§ **Problem requirements**
Every line below from the one containing "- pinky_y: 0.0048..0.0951" through the one containing "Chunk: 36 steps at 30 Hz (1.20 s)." must be transcribed exactly. Omit all lines outside that stretch.

§ **Collected data**

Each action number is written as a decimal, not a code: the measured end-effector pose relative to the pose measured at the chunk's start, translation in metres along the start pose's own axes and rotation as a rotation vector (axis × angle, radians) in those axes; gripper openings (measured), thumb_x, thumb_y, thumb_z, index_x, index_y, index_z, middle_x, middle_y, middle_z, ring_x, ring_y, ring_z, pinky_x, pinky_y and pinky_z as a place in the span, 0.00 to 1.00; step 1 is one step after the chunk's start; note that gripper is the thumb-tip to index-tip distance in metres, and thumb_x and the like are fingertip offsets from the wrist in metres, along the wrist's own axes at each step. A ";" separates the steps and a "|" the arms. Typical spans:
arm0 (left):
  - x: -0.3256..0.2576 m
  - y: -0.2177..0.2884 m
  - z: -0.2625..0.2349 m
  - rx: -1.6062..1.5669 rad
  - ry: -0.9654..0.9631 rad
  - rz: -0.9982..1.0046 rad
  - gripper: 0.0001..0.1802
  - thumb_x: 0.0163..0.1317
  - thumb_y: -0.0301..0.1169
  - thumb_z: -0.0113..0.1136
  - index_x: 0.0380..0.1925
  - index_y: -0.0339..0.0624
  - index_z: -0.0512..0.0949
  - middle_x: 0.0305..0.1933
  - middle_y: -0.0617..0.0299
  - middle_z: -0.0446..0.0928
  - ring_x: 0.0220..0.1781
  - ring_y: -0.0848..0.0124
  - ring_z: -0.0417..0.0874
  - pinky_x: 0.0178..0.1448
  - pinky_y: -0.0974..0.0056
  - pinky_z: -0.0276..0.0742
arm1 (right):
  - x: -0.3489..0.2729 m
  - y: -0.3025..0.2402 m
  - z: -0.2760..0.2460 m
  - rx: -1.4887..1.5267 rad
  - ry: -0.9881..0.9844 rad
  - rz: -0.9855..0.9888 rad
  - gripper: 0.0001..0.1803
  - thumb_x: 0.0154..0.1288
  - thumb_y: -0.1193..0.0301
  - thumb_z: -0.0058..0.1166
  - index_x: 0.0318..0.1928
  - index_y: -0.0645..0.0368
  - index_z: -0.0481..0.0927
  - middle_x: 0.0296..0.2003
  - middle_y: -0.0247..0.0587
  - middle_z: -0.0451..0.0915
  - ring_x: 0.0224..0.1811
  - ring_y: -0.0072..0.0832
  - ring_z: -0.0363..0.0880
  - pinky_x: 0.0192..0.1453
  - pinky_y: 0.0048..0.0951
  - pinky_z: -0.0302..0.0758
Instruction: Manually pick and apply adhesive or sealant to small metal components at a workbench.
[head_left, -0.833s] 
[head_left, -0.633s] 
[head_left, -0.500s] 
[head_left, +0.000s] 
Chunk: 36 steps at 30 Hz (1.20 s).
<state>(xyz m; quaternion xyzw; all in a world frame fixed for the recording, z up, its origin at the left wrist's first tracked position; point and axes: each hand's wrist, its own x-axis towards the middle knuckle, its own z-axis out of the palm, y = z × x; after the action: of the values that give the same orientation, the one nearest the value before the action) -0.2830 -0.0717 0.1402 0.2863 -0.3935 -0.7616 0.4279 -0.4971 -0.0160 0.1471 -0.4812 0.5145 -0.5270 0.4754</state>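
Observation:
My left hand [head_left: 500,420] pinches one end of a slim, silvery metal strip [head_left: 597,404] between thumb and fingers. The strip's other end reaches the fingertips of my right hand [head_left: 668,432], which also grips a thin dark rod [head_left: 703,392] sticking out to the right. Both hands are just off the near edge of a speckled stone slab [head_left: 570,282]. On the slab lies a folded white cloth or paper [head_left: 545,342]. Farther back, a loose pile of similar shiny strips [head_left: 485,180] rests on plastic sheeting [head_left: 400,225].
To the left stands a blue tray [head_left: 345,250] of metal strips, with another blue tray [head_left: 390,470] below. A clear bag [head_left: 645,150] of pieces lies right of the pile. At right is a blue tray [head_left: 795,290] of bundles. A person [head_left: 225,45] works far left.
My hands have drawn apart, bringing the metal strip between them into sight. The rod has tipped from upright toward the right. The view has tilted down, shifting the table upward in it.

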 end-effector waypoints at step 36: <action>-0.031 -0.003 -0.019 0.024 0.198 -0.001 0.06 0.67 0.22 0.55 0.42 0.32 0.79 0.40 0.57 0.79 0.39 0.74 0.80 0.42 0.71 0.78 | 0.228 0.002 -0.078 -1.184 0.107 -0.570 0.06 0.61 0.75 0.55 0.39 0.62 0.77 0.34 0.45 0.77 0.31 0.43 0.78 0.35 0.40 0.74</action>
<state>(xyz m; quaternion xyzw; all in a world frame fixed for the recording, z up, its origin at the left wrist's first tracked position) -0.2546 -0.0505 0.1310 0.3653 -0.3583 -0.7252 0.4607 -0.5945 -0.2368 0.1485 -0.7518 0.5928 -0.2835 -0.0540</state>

§ **Output of the task**
  - pinky_y: 0.0048..0.0951
  - pinky_z: -0.0302..0.0758
Instruction: Manually pick and apply adhesive or sealant to small metal components at a workbench.
[head_left, -0.833s] 
[head_left, -0.633s] 
[head_left, -0.500s] 
[head_left, +0.000s] 
Chunk: 36 steps at 30 Hz (1.20 s).

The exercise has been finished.